I am afraid of Hell.

That’s something a lot of Catholic intellectuals might not admit.

Now, to be clear, I am not afraid of fire and brimstone, nor am I afraid of pitchforks. I am afraid, rather, of the complete absence of all that is good, all that I have loved, and all who have loved me.

I am afraid of the far more torturous reality of an eternity of complete and utter loneliness, knowing that each of us created in the image of the Trinity were made for eternal relationship.

I’ll be honest, I fear hell enough to go to confession often. I do this knowing full well that it will only be by mercy that, in the end, my own selfishness and stupidity hopefully won’t leave me in such a place.

My fear of Hell, in other words, is healthy.

That’s why it’s hard for me to understand people who wantonly ignore the clearest of Jesus’ commandments on how to get to heaven, especially when they claim to be Catholics or Christians.

It is not hard to find those commandments: Jesus helpfully provides a list in Matthew 25, and it’s pretty straightforward, so you don’t need a theology degree to understand what He is saying.

It is just a choice that we make as Christians:  Take the words of Jesus seriously, or accept what is convenient to us in Christ’s message while rejecting Christ himself.

When I was hungry, you fed me… When I was naked you clothed me… when I was ill, you cared for me.”

The bishops in the United States have said the new American Health Care Act falls short of those obligations imposed on us by Christ in the Gospel of Matthew, because it contains proposals that would be disproportionately harmful to the poor and to immigrants.

The nonpartisan congressional budget office found that 24 million people – that’s the same as the population of Australia – would no longer be covered under the law, and that the funds set aside to help them are simply not enough.

People will lose health coverage under this law, and no reliable provision has been made to care for them.

It seems to me that no person calling themselves Christian, let alone Catholic, can read the Gospel and not do their best, within their circumstances and means, to assure that each of their brothers and sisters who are ill get the care they need.

Their problems are our problems, whether they have pre-existing conditions or not.

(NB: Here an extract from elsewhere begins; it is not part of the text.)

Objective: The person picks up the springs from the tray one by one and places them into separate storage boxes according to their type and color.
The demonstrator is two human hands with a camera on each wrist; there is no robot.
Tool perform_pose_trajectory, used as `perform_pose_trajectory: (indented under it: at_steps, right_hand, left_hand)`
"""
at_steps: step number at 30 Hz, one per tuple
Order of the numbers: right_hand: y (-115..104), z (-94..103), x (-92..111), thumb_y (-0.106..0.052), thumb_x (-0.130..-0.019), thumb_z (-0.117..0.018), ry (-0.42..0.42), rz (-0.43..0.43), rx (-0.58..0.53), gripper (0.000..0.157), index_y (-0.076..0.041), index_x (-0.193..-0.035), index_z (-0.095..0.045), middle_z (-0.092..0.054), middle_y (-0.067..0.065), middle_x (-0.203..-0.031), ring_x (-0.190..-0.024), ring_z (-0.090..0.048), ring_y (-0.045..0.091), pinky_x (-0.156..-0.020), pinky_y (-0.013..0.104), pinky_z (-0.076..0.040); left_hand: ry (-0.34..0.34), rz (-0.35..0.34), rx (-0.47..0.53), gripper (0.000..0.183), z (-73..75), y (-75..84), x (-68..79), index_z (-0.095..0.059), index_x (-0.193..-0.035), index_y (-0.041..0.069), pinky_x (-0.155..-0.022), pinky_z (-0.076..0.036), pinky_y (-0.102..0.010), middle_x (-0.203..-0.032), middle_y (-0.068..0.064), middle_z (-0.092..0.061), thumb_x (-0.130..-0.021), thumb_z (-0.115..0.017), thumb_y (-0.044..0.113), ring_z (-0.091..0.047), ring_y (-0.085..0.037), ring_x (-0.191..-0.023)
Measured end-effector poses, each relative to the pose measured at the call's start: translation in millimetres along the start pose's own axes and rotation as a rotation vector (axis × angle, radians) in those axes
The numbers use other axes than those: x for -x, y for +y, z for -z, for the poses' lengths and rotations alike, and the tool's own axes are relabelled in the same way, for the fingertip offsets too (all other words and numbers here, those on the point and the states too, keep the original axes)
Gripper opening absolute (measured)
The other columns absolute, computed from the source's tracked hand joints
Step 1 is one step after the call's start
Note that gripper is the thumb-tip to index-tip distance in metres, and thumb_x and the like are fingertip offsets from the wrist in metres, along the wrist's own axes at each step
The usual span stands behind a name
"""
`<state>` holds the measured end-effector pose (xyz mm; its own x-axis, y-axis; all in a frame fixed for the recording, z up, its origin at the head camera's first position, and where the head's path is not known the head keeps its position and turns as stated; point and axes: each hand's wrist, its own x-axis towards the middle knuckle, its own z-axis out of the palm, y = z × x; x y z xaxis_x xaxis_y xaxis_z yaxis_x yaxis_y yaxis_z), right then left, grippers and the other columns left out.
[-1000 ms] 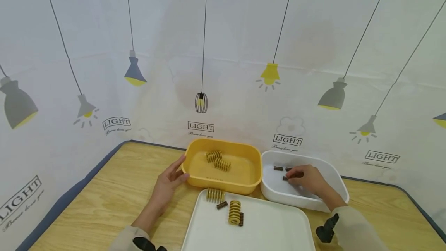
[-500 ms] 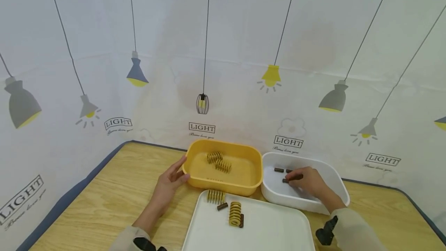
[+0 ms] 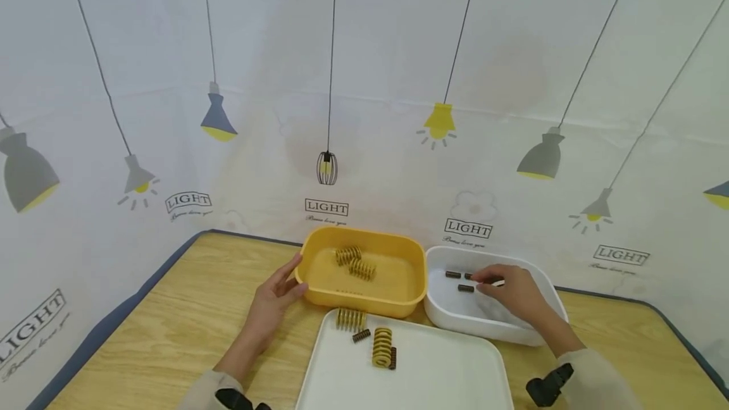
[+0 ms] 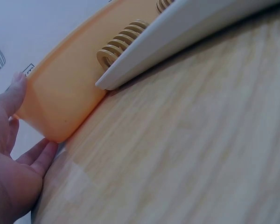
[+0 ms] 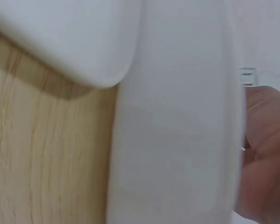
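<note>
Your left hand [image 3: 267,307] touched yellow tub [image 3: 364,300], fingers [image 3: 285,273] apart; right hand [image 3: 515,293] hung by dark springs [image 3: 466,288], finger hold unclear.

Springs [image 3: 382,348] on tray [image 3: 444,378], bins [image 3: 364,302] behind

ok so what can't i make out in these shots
Head view: the right end of the rear right small dark spring in the white bin, covered by the right-hand grip.
Head view: the marks in the yellow bin, too small to read.
Head view: the near end of the tray, cut off by the bottom edge.
Right wrist view: that grip's tips, behind the white bin's wall.
Left wrist view: the yellow bin's inside floor, behind its own wall.
</note>
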<state>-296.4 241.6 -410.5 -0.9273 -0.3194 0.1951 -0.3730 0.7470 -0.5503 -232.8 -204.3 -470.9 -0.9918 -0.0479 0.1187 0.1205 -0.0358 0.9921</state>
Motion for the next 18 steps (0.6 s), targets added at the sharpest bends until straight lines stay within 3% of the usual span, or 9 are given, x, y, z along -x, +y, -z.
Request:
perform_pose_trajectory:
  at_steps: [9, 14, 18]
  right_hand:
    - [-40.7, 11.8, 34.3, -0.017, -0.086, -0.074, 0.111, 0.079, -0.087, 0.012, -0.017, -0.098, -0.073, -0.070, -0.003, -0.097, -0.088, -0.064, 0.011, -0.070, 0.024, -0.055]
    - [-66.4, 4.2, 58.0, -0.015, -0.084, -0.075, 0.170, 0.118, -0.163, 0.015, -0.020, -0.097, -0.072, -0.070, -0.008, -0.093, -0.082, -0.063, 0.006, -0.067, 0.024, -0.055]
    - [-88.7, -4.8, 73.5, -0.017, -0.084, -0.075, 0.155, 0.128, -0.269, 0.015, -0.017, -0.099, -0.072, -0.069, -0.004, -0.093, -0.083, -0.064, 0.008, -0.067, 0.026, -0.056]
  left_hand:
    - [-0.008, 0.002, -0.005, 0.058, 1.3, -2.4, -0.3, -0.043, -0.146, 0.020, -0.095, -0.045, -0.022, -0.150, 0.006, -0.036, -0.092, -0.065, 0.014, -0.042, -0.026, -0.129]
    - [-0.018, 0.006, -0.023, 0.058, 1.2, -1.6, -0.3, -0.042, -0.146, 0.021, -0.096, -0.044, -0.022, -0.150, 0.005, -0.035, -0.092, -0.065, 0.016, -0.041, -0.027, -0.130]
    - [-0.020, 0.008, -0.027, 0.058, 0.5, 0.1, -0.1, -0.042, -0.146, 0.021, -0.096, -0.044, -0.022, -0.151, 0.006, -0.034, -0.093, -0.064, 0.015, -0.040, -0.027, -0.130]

We can choose to be a Christian nation and take care of the poorest, the weakest, the most vulnerable, or we can admit that we’re ruled by the god of greed, and are like those who turned away from the beaten man that the good Samaritan helped.

In doing so, we would be forced to admit that we are more ruled by self-concern than by concern for others.

I would never argue, nor do I think, that funding should be provided for birth control or abortion. I do not think that organizations like Planned Parenthood should be funded by taxpayer dollars.

I also do not think that anyone who dares to call themselves Christian should cheer when the poor and those with pre-existing conditions will no longer be covered under law.

As Bishop Frank Dewane, the head of the U.S. Bishops’ Committee on Domestic Justice and Human Development, noted: “Even with efforts to improve the bill before passage, the American Health Care Act still contains major defects, particularly regarding changes to Medicaid that risk coverage and affordability for millions.”

It is not enough to protect unborn life, we must protect all lives, particularly those who are vulnerable. The repeal of evil should be matched by every provision for the good.

Some of the best parts of our Catholic tradition in the United States are in the hospitals named Mercy and Sacred Heart, and named for St. Louis and St. Francis.

They are places where the poor and the destitute find mercy and love. These are places where the might and charity of the Church has met the frailty of humanity and the barbarism of disease, while boldly proclaiming the resurrection in each pill, each surgery, and in each caring act by a nurse or doctor.

“Truly I tell you, just as you did it to one of the least of these who are members of my family, you did it to me.”

We, as Catholics, know that health care is not a privilege, but a right, because for hundreds of years we have been the ones that have made that right a reality.

We have recognized the need in our society for the recognition of such a right through our charitable institutions. Many of those institutions will also suffer through this law through cuts in Medicaid, which often provides the financial backing for their good work among the poorest.

A Christian needs to take the Gospel seriously… “when I was ill you cared for me.

St. Ignatius of Loyola, in the Spiritual Exercises, writes that sometimes we should ask “for an interior sense of the pain suffered by the damned, so that if through my faults I should forget the love of the Eternal Lord, at least those pains will serve to keep me from falling into sin.”

Jesus is clear in the Gospel of Matthew on what happens to those that forget to care for the ill.

“Then he will say to those at his left hand, ‘You that are accursed, depart from me into the eternal fire prepared for the devil and his angels; … And these will go away into eternal punishment, but the righteous into eternal life.”

And that is why I am afraid of Hell.

All of us, particularly our Catholic politicians, would do well to remember the words of Our Lord when thinking about our health law.

Fr. Michael Rogers, SJ is a Fellow in the McFarland Center for Religion, Ethics, and Culture at the College of the Holy Cross.